Input for this task START
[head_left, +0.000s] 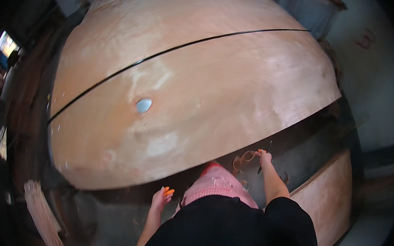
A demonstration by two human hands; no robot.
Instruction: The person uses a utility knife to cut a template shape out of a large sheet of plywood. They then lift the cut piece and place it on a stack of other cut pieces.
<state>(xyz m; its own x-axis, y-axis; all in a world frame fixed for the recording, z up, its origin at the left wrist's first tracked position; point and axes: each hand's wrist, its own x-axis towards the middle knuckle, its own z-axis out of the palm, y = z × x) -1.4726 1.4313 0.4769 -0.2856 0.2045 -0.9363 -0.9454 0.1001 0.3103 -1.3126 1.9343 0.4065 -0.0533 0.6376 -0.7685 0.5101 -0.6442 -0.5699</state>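
Observation:
A broad, pale tan sheet of wood veneer (237, 93) lies spread out in front of me, with wavy, shiny patches. It has a round pale-blue spot (143, 105) left of its middle, which looks like a hole. My left hand (159, 199) hangs just off the near edge with nothing seen in it; its fingers are partly apart, and orange covers sit on some fingertips. Off the same edge, farther right, my right hand (264, 158) is closed around a thin dark knife-like tool (260, 169). An orange cover shows on that hand too.
A long black strip (185, 46) crosses the sheet. Curled veneer scraps (241, 160) lie below the near edge, by my right hand. More veneer (329, 195) stands at the lower right, and a pale bundle (41, 212) is at the lower left. A pale wall (374, 82) rises at right.

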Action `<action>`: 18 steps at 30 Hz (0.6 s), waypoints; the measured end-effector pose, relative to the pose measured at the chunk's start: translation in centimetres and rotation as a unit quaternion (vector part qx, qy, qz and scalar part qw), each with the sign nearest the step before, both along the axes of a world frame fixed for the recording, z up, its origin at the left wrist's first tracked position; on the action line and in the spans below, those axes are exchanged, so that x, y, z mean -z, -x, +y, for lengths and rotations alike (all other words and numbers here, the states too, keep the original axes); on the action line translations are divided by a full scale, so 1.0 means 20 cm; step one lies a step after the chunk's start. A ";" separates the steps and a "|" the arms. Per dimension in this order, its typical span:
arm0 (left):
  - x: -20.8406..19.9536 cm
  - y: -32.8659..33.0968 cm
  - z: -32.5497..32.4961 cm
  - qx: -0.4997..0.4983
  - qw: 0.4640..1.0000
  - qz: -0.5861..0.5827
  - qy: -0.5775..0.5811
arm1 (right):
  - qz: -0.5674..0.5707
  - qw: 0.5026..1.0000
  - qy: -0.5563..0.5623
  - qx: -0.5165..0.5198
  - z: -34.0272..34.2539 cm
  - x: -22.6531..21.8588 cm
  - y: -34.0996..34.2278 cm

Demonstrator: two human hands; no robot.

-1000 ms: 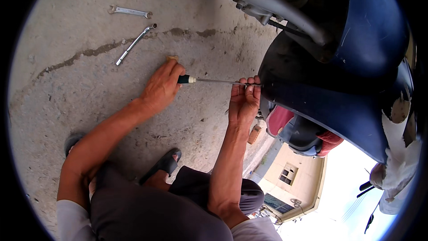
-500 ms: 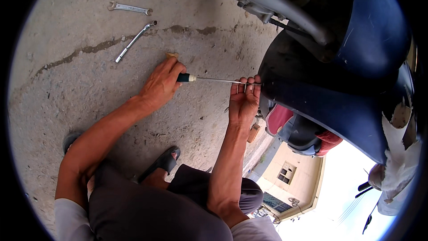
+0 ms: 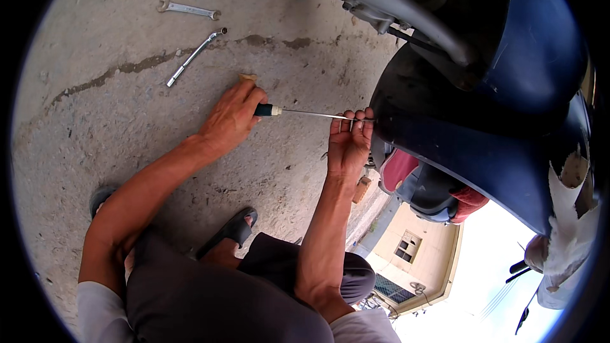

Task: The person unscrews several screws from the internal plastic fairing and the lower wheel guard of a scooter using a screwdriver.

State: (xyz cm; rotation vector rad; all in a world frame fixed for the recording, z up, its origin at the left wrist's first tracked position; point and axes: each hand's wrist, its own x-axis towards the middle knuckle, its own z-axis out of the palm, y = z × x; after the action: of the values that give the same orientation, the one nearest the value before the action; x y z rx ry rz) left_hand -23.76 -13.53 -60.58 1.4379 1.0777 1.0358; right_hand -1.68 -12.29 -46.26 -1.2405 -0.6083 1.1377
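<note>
My left hand (image 3: 234, 114) is closed round the handle of a screwdriver (image 3: 311, 113), whose dark green grip ends in a cream collar. The long thin shaft points right at the edge of a dark blue body panel (image 3: 445, 146) of a motorbike or scooter. Palm up, my right hand (image 3: 350, 143) curls its fingers around the tip end of the shaft, right beside the panel edge. Short thin shiny pieces, perhaps screws, show between those fingers. The very tip of the screwdriver is hidden there.
An open-ended wrench (image 3: 189, 9) and a chrome ring-end wrench (image 3: 196, 57) lie on the concrete ground (image 3: 95, 121) at upper left. The grey fork arm (image 3: 400, 9) and wheel are above the panel. A brick (image 3: 361, 189) and a maroon seat (image 3: 399, 168) appear beyond my right forearm.
Both hands and the screwdriver keep almost the same pose. The view has shifted very slightly, with the wrenches and panel a little to the right.
</note>
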 end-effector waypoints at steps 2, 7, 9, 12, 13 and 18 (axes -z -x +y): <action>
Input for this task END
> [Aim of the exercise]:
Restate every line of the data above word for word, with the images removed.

> [Response area]:
[head_left, +0.000s] 
A demonstration by two human hands; no robot.
Instruction: The person uses a utility knife to cut a template shape out of a large sheet of plywood. They then lift the cut piece and place it on a stack of other cut pieces.
<state>(xyz m; its own x-axis, y-axis; all in a world frame fixed for the recording, z up, its origin at the left wrist's first tracked position; point and axes: each hand's wrist, its own x-axis towards the middle knuckle, its own z-axis out of the palm, y = z × x) -1.4726 1.4313 0.4769 -0.2856 0.2045 -0.9363 -0.9454 0.1001 0.3103 -1.3126 1.9343 0.4065 -0.0533 0.6376 -0.7685 0.5101 -0.6442 -0.5699</state>
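Observation:
A broad, pale tan sheet of wood veneer (237, 93) lies spread out in front of me, with wavy, shiny patches. It has a round pale-blue spot (143, 105) left of its middle, which looks like a hole. My left hand (159, 199) hangs just off the near edge with nothing seen in it; its fingers are partly apart, and orange covers sit on some fingertips. Off the same edge, farther right, my right hand (264, 158) is closed around a thin dark knife-like tool (260, 169). An orange cover shows on that hand too.
A long black strip (185, 46) crosses the sheet. Curled veneer scraps (241, 160) lie below the near edge, by my right hand. More veneer (329, 195) stands at the lower right, and a pale bundle (41, 212) is at the lower left. A pale wall (374, 82) rises at right.
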
Action `<action>`: 18 steps at 30 Hz (0.6 s), waypoints; the measured end-effector pose, relative to the pose measured at the chunk's start: translation in centimetres and rotation as a unit quaternion (vector part qx, qy, qz and scalar part qw), each with the sign nearest the step before, both along the axes of a world frame fixed for the recording, z up, its origin at the left wrist's first tracked position; on the action line and in the spans below, those axes are exchanged, so that x, y, z mean -z, -x, +y, for lengths and rotations alike (all other words and numbers here, the states too, keep the original axes); on the action line translations are divided by a full scale, so 1.0 means 20 cm; step one lies a step after the chunk's start. A ";" separates the steps and a "|" the arms. Per dimension in this order, its typical span:
arm0 (left):
  - x: -20.8406..19.9536 cm
  - y: -32.8659..33.0968 cm
  - z: -32.5497..32.4961 cm
  - qx: -0.4997..0.4983
  - qw: 0.4640..1.0000
  - qz: -0.5861..0.5827
  - qy: -0.5775..0.5811
arm1 (right):
  - qz: -0.5674..0.5707
  - qw: 0.5026..1.0000
  - qy: -0.5563..0.5623
  - qx: -0.5165..0.5198
  - z: -34.0272..34.2539 cm
  - x: -22.6531..21.8588 cm
  - y: -34.0996..34.2278 cm

Demonstrator: two human hands; no robot.

-1000 ms: 
-500 ms: 
+0 ms: 

Task: The person unscrews several screws from the internal plastic fairing and the lower wheel guard of a scooter using a screwdriver.

State: (xyz cm; rotation vector rad; all in a world frame fixed for the recording, z up, its origin at the left wrist's first tracked position; point and axes: each hand's wrist, its own x-axis towards the middle knuckle, its own z-axis out of the palm, y = z × x; after the action: of the values that give the same orientation, the one nearest the value before the action; x y z rx ry rz) left_hand -23.76 -13.53 -60.58 1.4379 1.0777 1.0358; right_hand -1.68 -12.29 -46.26 -1.2405 -0.6083 1.1377
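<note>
My left hand (image 3: 234, 114) is closed round the handle of a screwdriver (image 3: 311, 113), whose dark green grip ends in a cream collar. The long thin shaft points right at the edge of a dark blue body panel (image 3: 445, 146) of a motorbike or scooter. Palm up, my right hand (image 3: 350, 143) curls its fingers around the tip end of the shaft, right beside the panel edge. Short thin shiny pieces, perhaps screws, show between those fingers. The very tip of the screwdriver is hidden there.
An open-ended wrench (image 3: 189, 9) and a chrome ring-end wrench (image 3: 196, 57) lie on the concrete ground (image 3: 95, 121) at upper left. The grey fork arm (image 3: 400, 9) and wheel are above the panel. A brick (image 3: 361, 189) and a maroon seat (image 3: 399, 168) appear beyond my right forearm.
Both hands and the screwdriver keep almost the same pose. The view has shifted very slightly, with the wrenches and panel a little to the right.
</note>
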 end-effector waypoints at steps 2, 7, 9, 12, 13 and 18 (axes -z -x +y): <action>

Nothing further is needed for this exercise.